Then, two video cameras 9 are placed on the mobile platform 2 of the second mobile robot 1 by moving two arms 11 of the robot and two wrists 10 of the robot on which they are placed, so that the images obtained through these video cameras 9 contain the image of all points belonging to the calculated trajectory 34 of free flight of this cargo 17, which is thrown by means of the first mobile robot 1, including a given capture point, through the automatic functioning of the second mobile robot 1. While the on-board computer 6 of the second mobile robot 1 is set up to receive images from two video cameras 9 placed on the mobile platform 2 of the second mobile robot 1, and to process the obtained images to recognize the missile load 17 and its real spatial location, taking into account the time required for image processing missile load 17, with the help of special programs through which they implement computer vision algorithms, through the automatic operation of the second mobile first robot 1. Then, from the onboard computer 6 of the second mobile robot 1, the message about the availability of the second and second mobile robots 1 is transmitted to the onboard computer 6 of the first mobile robot 1 (via a wireless local area network based on Wi-Fi technology). mobile robot 1 to capture this cargo on the fly 17.

Then, by means of the automatic operation of the first mobile robot 1, the initial design position of the first mobile robot 1 is carried out when placing the missile load 17 in the initial position at the beginning of the acceleration phase.
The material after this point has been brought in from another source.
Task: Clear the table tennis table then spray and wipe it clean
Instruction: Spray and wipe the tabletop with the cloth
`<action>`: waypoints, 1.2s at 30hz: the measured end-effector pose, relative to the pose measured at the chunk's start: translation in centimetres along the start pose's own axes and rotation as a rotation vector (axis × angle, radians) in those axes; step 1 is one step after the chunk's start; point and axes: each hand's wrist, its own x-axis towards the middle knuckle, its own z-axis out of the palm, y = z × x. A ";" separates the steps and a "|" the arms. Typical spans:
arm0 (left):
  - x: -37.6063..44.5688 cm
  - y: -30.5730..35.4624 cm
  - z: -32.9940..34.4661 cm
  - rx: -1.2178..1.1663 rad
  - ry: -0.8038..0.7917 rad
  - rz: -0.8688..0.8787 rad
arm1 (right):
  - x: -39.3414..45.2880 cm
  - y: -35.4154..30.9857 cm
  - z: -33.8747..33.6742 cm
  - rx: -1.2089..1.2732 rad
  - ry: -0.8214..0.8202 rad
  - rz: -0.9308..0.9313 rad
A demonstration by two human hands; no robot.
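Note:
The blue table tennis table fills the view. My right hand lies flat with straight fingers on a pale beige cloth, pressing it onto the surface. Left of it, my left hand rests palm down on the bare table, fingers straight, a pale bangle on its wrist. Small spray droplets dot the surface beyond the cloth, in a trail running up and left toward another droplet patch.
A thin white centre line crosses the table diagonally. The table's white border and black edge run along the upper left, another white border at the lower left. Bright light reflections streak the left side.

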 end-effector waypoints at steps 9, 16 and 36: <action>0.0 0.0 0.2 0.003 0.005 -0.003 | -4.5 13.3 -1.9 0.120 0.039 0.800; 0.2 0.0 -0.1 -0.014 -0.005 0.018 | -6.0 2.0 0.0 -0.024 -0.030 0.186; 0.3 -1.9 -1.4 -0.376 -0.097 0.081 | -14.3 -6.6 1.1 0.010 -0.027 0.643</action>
Then, on the on-board computer 6 of the first mobile robot 1, with the help of special programs, determine the estimated moment of the start of the acceleration phase of this load 17 (to ensure the throwing of this load 17 on the calculated trajectory 34 by means of the first mobile robot 1), and the calculated moment of separation of the missile load 17 from the gripping device 3 of the first mobile robot 1, and this information is transmitted to the on-board computer 6 of the second mobile robot 1 (via a wireless local area network based on Wi-Fi technology) through automatic fun first and second mobile robots 1. Then, this cargo 17 is accelerated and this cargo 17 is thrown along the calculated trajectory 34 by means of the automatic operation of the first mobile robot 1 (in accordance with the parameters of this cargo 17 throwing and this cargo 17 cargo 17 and this storage location). On the on-board computer 6 of the second mobile robot 1, images are acquired through two video cameras 9, and the obtained images are processed in real time, and they recognize the missile load 17 and its actual spatial location, taking into account the time required to receive and process images of the missile load 17, in particular, they receive, in real time, information about the location and speed of the center of mass of the missile load 17, through the automatic operation of the second mobile robot 1. In this case, nyayut special program, through which implement algorithms for parallel computing, whereby producing a real-time processing at a time of multiple images produced by two video cameras, and thus control the operation of a mobile robot, in particular, controls the movement of the robot arm, the robot wrist and gripper.

This takes into account the fact that when throwing cargo 17 this cargo may deviate from the calculated trajectory 34 of movement. In order to capture this cargo 17 on the fly with a possible deviation of this cargo 17 from the calculated movement trajectory 34, the following set of actions is carried out, designed to capture this cargo 17 on the fly by means of the automatic operation of the second mobile robot 1, which consists of actions A1 and a set of actions A2, which are performed in parallel, through the implementation of parallel computing, and through the automatic operation of the second mobile robot 1 that, in real time. At the same time, these actions are performed, using special programs, in real time, through the automatic operation of the second mobile robot 1, after the separation of the missile load 17 from the gripping device 3 of the first mobile robot 1, while taking into account that 17 is not captured on the fly by the second mobile robot 1 for, for example, 10 s after the separation of the missile load 17 from the gripping device 3 of the first mobile robot 1, then carry out the capture on the fly of this load 17, by means of an automatic Cesky second operation of the mobile robot 1 under these circumstances is impossible. At the same time, the beginning of the implementation of the set of actions A1 and the set of actions A2 coincide with the calculated moment of separation of the weighted load 17 from the gripping device 3 of the first mobile robot 1.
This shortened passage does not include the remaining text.